Al segundo amanecer, su respiración se convirtió en un jadeo ronco y entrecortado. El pulso era tan débil que hasta los sensibles dedos de Lotil tenían dificultades para encontrarlo.

A medida que el sol ascendía, lo mismo ocurría con la fiebre. Para el mediodía, el calor en el interior de la choza encalada era insoportable, y el techo de paja no era suficiente para contener el ardor de los rayos de sol. Hal se retorcía en su lecho, y Erix le refrescaba el cuerpo con paños mojados, aunque el agua parecía evaporarse al entrar en contacto con la piel ardiente.

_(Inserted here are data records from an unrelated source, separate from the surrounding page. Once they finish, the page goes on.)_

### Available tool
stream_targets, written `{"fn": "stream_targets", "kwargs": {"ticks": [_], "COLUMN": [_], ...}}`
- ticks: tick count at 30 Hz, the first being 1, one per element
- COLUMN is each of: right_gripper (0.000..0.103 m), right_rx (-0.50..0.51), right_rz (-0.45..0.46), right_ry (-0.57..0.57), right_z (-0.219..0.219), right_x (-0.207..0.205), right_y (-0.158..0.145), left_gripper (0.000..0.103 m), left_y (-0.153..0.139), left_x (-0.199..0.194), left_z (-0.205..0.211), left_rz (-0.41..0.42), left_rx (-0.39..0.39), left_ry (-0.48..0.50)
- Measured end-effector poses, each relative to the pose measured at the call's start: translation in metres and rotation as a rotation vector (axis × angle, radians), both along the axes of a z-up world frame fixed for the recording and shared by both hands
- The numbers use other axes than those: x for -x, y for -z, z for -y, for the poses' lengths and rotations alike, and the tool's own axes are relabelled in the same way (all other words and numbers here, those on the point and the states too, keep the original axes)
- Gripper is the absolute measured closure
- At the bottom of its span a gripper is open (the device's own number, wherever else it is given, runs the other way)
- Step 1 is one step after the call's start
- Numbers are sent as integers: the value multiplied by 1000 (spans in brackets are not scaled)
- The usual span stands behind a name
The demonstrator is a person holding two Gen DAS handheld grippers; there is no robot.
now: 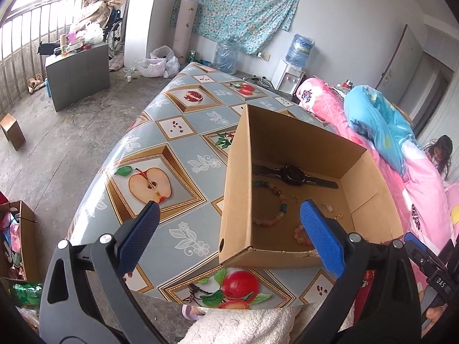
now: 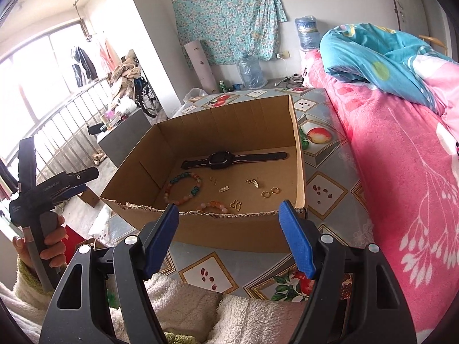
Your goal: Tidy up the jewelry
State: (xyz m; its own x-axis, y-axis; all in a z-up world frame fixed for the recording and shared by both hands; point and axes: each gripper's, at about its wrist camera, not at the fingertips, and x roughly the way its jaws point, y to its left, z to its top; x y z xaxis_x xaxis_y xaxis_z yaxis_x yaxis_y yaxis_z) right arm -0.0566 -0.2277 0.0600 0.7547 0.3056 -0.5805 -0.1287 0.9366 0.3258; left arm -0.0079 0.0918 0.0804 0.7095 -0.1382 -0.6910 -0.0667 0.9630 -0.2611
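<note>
An open cardboard box [image 2: 298, 154] stands on the fruit-patterned table [image 1: 183, 154]; it also shows in the left wrist view [image 1: 238, 189]. Inside lie a black watch [image 2: 226, 159], a multicoloured bead bracelet [image 2: 183, 187], an orange bead bracelet [image 2: 212, 206], two gold rings [image 2: 270, 192], a gold butterfly charm [image 2: 236, 205] and small gold pieces [image 2: 254, 183]. My left gripper [image 1: 229, 209] is open and empty, straddling the box's near left corner. My right gripper [image 2: 228, 207] is open and empty, just before the box's torn front wall.
A bed with pink [image 2: 401, 172] and blue [image 2: 381, 66] bedding runs along the table's right side. The left gripper and hand [image 2: 43, 200] show at left in the right wrist view. A grey cabinet [image 1: 77, 74] and another box [image 1: 13, 132] stand on the floor.
</note>
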Motion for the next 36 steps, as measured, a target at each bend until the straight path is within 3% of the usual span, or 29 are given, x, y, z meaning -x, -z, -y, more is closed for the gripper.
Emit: {"fn": "stream_targets", "kwargs": {"ticks": [16,36], "right_gripper": [32,32], "right_rx": [-4,13], "right_rz": [15,-12], "right_ry": [-27,-90], "right_z": [-8,-31], "right_x": [1,-2], "right_y": [-4,-1], "left_gripper": [8,8], "left_y": [3,3], "left_x": [0,7], "left_z": [-7,9], "left_rz": [-18,-16], "left_rx": [-24,-87], "left_ry": [-64,-37]}}
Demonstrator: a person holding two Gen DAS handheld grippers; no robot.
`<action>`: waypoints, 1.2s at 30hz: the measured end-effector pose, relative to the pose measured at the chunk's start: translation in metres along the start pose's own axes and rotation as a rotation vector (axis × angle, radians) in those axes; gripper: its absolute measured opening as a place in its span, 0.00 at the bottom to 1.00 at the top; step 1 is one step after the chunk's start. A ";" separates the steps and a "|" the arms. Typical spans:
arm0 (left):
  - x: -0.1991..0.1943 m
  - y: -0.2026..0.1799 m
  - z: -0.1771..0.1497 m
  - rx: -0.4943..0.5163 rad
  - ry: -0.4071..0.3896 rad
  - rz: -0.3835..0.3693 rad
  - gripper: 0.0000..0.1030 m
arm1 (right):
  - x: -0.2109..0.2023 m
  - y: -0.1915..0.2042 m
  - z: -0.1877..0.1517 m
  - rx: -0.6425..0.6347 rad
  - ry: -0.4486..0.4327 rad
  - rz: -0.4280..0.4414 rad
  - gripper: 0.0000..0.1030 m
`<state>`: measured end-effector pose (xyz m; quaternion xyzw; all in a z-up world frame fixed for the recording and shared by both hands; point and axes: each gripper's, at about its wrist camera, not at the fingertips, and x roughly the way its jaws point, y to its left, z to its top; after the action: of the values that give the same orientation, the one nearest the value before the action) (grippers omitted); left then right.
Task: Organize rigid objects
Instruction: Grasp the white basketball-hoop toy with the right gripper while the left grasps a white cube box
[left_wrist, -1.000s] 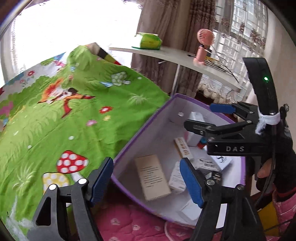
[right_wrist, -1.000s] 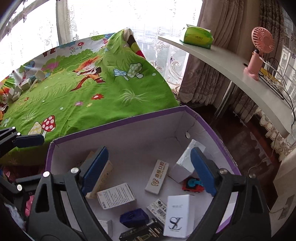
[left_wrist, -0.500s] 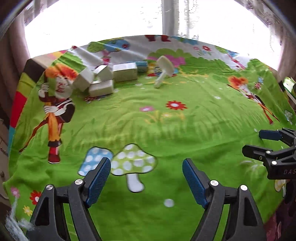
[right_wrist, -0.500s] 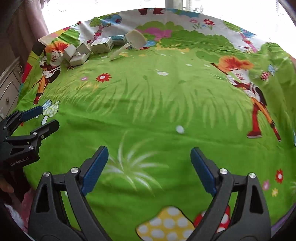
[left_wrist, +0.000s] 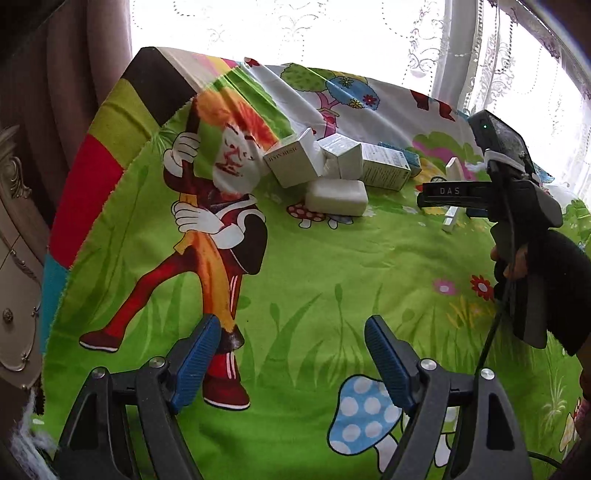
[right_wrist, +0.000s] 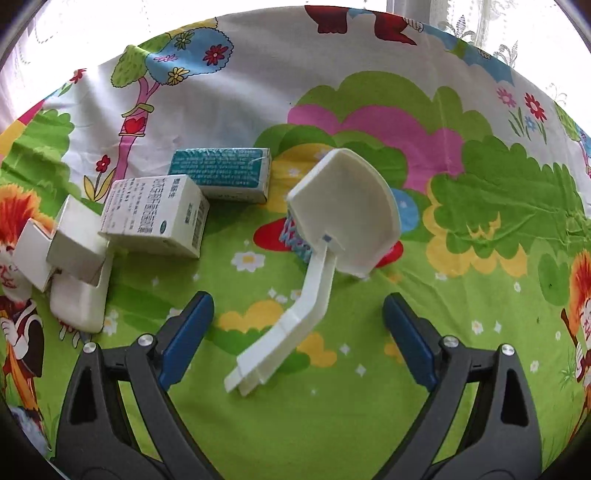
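Boxes lie clustered on the green cartoon bedsheet (right_wrist: 369, 424): teal-printed box (right_wrist: 221, 173) touching white printed box (right_wrist: 159, 216), with two small white boxes (right_wrist: 79, 243) and a rounded white case (right_wrist: 81, 301) at the left of the cluster. White toy basketball hoop (right_wrist: 332, 243) lies tipped just right of the boxes, its base pointing between the right gripper's fingers. Right gripper (right_wrist: 297, 339): fingers spread wide, holding nothing, hovering over the hoop's base. Left gripper (left_wrist: 291, 362): fingers wide apart, holding nothing, over bare sheet, well apart from the boxes.
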<state>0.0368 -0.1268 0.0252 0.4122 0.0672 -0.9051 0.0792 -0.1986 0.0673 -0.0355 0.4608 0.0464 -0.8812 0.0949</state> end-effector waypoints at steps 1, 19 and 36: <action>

Pero en el transcurso de la tarde, y cuando apareció la brisa fresca del anochecer, el fuego que consumía el cuerpo del legionario comenzó a perder fuerza. Poco a poco, la respiración recuperó la normalidad y Hal se hundió en un sueño tranquilo. En una ocasión, abrió los ojos y sonrió al ver a Erix, mientras le apretaba la mano suavemente.

La muchacha comprendió que lo peor ya había pasado.

Hal viviría, y la amaba. Se estremeció de alivio y alegría. Después de tantas horas de tensión, Erix dio rienda suelta a sus sentimientos. Se abrazó al cuerpo de su amado, y apoyó la cabeza sobre su pecho, sonriendo feliz al notar los latidos de su corazón y el movimiento fuerte y rítmico de sus pulmones.

Y comprendió que ella también lo amaba.

Shatil se unió a los otros iniciados para ascender por las empinadas escaleras hasta la cima de la Gran Pirámide. Lo embargó una sensación de profunda reverencia al contemplar más abajo a los sacerdotes que conducían las filas de cautivos destinados al sacrificio. Sus corazones servirían para festejar el ingreso de los nuevos servir dores de la Mano Viperina.